__What is needed__
Restate word for word the lines of the records below, starting at the line that contains "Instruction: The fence" and ending at the line that contains "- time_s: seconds", with both of those lines included and nothing else.

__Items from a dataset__
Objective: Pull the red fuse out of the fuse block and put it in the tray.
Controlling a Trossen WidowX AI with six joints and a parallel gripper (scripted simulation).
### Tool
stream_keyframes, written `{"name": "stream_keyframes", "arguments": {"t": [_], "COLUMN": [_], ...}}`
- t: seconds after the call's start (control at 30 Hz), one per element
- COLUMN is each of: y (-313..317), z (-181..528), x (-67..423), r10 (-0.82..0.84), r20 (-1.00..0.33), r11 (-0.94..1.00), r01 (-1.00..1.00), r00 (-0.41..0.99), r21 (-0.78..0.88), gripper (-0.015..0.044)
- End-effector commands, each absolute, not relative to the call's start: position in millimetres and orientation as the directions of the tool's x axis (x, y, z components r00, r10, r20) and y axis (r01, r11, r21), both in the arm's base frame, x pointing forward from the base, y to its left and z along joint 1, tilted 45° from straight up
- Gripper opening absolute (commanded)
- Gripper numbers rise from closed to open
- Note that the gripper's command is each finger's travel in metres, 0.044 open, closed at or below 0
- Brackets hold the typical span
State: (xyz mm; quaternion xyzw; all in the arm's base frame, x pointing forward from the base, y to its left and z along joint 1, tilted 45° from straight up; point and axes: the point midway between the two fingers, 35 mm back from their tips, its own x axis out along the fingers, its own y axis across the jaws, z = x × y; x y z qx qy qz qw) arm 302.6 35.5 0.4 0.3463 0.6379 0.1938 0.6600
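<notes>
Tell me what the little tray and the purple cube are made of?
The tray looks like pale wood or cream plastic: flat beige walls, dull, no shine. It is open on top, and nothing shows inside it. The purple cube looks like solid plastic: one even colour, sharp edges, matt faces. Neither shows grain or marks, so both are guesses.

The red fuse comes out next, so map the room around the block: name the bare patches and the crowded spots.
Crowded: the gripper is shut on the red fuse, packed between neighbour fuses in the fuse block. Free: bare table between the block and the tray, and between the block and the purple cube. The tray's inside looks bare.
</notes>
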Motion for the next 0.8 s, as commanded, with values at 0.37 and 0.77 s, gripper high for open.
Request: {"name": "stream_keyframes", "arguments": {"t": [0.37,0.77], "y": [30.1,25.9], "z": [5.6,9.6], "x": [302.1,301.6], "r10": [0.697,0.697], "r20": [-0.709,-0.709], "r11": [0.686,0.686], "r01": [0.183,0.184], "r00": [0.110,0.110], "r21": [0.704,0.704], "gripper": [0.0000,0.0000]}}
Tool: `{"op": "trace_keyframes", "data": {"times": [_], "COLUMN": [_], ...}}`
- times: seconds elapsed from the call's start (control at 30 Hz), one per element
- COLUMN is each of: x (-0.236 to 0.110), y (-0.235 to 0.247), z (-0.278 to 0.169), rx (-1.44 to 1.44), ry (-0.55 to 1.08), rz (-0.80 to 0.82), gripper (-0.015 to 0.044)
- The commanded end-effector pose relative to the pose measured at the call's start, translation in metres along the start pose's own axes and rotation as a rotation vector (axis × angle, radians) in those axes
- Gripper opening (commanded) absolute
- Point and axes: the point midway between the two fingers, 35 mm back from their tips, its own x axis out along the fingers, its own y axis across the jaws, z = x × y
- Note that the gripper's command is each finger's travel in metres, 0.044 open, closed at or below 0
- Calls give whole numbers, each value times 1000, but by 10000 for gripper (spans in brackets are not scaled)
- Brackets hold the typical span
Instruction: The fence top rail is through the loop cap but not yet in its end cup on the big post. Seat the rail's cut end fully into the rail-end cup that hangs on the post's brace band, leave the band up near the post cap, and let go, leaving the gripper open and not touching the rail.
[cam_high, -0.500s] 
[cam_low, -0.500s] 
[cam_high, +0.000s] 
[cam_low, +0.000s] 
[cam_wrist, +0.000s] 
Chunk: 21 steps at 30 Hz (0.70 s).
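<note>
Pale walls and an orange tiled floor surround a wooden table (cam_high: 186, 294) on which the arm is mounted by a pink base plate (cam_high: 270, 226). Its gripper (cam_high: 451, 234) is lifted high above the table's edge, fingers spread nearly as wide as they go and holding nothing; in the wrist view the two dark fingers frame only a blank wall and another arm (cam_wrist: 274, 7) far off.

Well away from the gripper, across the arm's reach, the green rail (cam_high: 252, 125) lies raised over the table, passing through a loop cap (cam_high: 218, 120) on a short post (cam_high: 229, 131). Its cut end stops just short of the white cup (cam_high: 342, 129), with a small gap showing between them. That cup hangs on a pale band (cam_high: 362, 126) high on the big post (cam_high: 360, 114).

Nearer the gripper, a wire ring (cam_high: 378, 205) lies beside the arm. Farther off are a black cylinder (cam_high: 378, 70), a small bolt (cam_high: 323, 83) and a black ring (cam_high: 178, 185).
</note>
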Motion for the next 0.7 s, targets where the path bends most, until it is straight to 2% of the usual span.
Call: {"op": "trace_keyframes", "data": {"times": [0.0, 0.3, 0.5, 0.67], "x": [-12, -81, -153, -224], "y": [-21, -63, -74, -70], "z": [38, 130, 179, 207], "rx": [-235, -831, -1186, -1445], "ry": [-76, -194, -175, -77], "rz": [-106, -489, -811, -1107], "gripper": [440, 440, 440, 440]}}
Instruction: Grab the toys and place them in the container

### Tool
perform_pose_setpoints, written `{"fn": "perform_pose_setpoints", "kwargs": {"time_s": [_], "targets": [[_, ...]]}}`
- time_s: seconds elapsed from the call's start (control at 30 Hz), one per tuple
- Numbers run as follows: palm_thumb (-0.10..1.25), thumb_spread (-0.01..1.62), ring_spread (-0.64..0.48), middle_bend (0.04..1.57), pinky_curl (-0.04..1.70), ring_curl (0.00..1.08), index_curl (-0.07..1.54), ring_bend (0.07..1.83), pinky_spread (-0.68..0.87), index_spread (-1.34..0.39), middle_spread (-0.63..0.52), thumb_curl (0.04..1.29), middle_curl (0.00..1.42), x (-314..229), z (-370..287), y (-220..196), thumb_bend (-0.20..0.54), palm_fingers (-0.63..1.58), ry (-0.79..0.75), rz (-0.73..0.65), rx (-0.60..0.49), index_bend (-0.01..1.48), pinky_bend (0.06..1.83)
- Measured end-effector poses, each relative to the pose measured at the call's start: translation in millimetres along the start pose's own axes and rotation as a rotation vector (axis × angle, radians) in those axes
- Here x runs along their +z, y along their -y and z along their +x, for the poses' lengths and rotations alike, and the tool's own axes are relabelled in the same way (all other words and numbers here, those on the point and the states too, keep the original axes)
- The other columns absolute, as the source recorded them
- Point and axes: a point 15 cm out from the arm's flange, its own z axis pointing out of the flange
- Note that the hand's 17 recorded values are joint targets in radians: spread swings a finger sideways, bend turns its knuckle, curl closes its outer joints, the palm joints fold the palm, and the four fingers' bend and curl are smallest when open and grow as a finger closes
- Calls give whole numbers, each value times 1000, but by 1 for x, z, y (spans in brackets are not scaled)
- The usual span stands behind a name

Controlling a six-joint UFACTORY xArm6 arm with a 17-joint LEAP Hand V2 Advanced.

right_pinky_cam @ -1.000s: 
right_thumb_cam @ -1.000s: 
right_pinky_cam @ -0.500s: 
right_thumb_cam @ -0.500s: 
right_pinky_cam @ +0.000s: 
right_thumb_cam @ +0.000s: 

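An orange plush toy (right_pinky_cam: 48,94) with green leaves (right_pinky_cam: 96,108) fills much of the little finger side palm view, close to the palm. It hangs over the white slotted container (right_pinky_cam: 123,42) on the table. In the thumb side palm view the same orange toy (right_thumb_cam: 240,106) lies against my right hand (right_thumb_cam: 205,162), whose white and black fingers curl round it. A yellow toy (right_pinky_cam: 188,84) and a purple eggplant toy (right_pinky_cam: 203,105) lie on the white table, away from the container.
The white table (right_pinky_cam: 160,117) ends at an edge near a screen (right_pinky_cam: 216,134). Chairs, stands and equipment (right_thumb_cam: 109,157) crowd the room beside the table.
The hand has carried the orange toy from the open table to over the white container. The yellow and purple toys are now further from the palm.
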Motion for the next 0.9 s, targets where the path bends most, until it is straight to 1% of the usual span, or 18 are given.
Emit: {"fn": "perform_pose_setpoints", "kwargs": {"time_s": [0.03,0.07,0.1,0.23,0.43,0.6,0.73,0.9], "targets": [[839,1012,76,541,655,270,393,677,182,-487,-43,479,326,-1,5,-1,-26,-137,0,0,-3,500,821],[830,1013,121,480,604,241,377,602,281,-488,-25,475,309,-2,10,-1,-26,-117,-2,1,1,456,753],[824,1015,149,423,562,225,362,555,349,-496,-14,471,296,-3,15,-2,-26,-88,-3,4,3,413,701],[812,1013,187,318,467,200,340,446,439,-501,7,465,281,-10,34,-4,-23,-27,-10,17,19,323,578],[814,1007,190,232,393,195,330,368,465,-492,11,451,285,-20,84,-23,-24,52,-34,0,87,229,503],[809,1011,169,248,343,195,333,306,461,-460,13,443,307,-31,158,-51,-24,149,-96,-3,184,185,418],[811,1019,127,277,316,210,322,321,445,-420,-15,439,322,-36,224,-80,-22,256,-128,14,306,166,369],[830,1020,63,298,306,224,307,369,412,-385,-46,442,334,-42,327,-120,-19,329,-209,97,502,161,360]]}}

__Your solution__
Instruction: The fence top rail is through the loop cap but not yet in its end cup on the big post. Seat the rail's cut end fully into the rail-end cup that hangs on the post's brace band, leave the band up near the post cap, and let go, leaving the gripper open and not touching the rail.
[cam_high, -0.500s] 
[cam_low, -0.500s] 
[cam_high, +0.000s] 
[cam_low, +0.000s] 
[cam_wrist, +0.000s] 
Chunk: 21 steps at 30 Hz (0.70 s).
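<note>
Pale walls and an orange tiled floor surround a wooden table (cam_high: 186, 294) on which the arm is mounted by a pink base plate (cam_high: 270, 226). Its gripper (cam_high: 451, 234) is lifted high above the table's edge, fingers spread nearly as wide as they go and holding nothing; in the wrist view the two dark fingers frame only a blank wall and another arm (cam_wrist: 274, 7) far off.

Well away from the gripper, across the arm's reach, the green rail (cam_high: 252, 125) lies raised over the table, passing through a loop cap (cam_high: 218, 120) on a short post (cam_high: 229, 131). Its cut end stops just short of the white cup (cam_high: 342, 129), with a small gap showing between them. That cup hangs on a pale band (cam_high: 362, 126) high on the big post (cam_high: 360, 114).

Nearer the gripper, a wire ring (cam_high: 378, 205) lies beside the arm. Farther off are a black cylinder (cam_high: 378, 70), a small bolt (cam_high: 323, 83) and a black ring (cam_high: 178, 185).
</note>
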Motion for the next 0.7 s, targets where the path bends most, until it is straight to 2% of the usual span.
Call: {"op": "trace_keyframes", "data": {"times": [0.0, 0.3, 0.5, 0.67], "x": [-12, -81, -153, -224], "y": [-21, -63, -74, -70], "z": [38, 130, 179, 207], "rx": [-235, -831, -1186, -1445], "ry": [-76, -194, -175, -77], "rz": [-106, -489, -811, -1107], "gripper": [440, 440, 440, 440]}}
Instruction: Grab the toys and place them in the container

### Tool
perform_pose_setpoints, written `{"fn": "perform_pose_setpoints", "kwargs": {"time_s": [_], "targets": [[_, ...]]}}`
- time_s: seconds elapsed from the call's start (control at 30 Hz), one per tuple

Above is the complete output.